7 Ways to Succeed at Forgetting

Your inner critic helps you remember pain and disappointment.

Negative memories rain like rocks. Botched projects increase anxiety. Bungled relationships motivate isolation. Anxiety and isolation limit your life.

Research says you remember bad experiences with greater frequency, detail, and intensity than good.

Every manager I know wrestles with an annoying inner critic.

Forget about silencing your inner critic.

Image of an elephant forgetting.

Everyone wants to strengthen memory, but sometimes it's better to succeed at forgetting.

Everyone wants to strengthen memory, but sometimes it’s better to succeed at forgetting.

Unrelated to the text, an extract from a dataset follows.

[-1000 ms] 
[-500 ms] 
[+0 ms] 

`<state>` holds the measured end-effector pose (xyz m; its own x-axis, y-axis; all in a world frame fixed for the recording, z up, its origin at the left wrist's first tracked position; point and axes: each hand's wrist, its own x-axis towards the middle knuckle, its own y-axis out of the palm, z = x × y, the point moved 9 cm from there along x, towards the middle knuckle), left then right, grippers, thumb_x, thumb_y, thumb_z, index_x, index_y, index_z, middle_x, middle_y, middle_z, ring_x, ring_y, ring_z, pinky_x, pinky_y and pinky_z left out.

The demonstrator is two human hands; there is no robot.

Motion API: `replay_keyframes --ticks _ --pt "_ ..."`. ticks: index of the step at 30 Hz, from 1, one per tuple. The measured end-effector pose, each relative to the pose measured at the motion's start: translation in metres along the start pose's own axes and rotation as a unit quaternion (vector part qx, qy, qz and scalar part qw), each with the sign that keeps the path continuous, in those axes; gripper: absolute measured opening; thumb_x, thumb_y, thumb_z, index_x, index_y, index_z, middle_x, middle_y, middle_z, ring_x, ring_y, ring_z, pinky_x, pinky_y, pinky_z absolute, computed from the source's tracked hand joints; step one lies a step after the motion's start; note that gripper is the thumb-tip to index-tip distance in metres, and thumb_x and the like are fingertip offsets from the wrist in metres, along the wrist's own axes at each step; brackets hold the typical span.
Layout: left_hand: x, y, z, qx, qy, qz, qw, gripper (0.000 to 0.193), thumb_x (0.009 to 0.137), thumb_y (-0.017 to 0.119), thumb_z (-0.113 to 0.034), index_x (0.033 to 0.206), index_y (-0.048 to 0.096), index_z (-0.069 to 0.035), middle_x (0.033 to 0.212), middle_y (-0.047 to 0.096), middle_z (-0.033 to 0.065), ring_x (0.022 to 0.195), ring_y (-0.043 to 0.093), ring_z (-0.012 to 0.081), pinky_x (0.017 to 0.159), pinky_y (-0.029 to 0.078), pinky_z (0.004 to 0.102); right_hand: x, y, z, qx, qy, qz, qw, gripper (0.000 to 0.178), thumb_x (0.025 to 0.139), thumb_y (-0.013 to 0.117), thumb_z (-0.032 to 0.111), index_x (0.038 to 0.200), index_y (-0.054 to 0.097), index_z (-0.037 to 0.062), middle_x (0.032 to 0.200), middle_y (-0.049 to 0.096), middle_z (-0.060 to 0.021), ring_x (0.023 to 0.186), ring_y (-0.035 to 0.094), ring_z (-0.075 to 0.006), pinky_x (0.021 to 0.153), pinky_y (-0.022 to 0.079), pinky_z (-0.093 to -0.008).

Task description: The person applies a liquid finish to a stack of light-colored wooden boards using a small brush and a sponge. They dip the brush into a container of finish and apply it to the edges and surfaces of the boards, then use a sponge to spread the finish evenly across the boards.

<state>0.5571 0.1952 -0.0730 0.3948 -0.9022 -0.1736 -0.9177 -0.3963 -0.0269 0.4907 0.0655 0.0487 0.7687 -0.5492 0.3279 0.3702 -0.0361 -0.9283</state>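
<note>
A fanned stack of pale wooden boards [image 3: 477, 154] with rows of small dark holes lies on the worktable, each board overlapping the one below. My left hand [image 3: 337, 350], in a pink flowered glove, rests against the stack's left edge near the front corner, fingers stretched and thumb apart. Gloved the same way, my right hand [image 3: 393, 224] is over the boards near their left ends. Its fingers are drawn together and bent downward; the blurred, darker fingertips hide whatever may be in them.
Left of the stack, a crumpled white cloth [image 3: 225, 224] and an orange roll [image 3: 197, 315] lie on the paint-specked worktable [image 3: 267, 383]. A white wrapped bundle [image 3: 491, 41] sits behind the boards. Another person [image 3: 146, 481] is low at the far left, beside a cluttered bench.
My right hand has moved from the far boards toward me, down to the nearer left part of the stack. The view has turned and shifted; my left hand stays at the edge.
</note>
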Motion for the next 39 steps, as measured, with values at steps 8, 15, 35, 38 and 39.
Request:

7 ways to succeed at forgetting:

Don’t give pain and disappointment permission to govern the present. When pain and disappointment rule, the future hides behind the horizon.

The past is an anchor when it’s the reason you don’t reach for the future.

You can’t erase memory. You always remember painful experiences, disappointments, and failures.

Forgetting is choosing to act without pain and disappointment in mind. Remembering is choosing to act WITH vision and opportunity in mind.

You don’t forget by trying to forget. You succeed at forgetting by acting with the future in mind.

Image of elephants walking toward the sun.

Dwelling on a painful past turns you into a ‘don’t want’ person. You don’t want painful experiences coming back. If you want to succeed, be a ‘do want’ person.

Aspiration finds fulfillment in a forward-facing life.

7 ways to succeed at forgetting:

  1. Forget failure. Remember lessons.
  2. Forget disappointment. Remember what you saw in yourself.
  3. Forget pain. Remember people that enabled your growth.
  4. Forget the mess. Remember the reward.
  5. Forget things that weakened you. Remember that you’re stronger today.
  6. Forget jerk-holes that threw barriers. Remember people who provided opportunity. It’s self-destructive to live with detractors and haters in mind.
  7. Forget doubt. Remember things that strengthen belief. Remember times you overcame adversity instead of times you threw in the towel.

People are miserable because their body is in the present, but their mind grovels in the past.

What’s important to remember when you’re trying to forget?

What will you choose to remember today? (Remembering is acting with something in mind. It’s not simply recall.)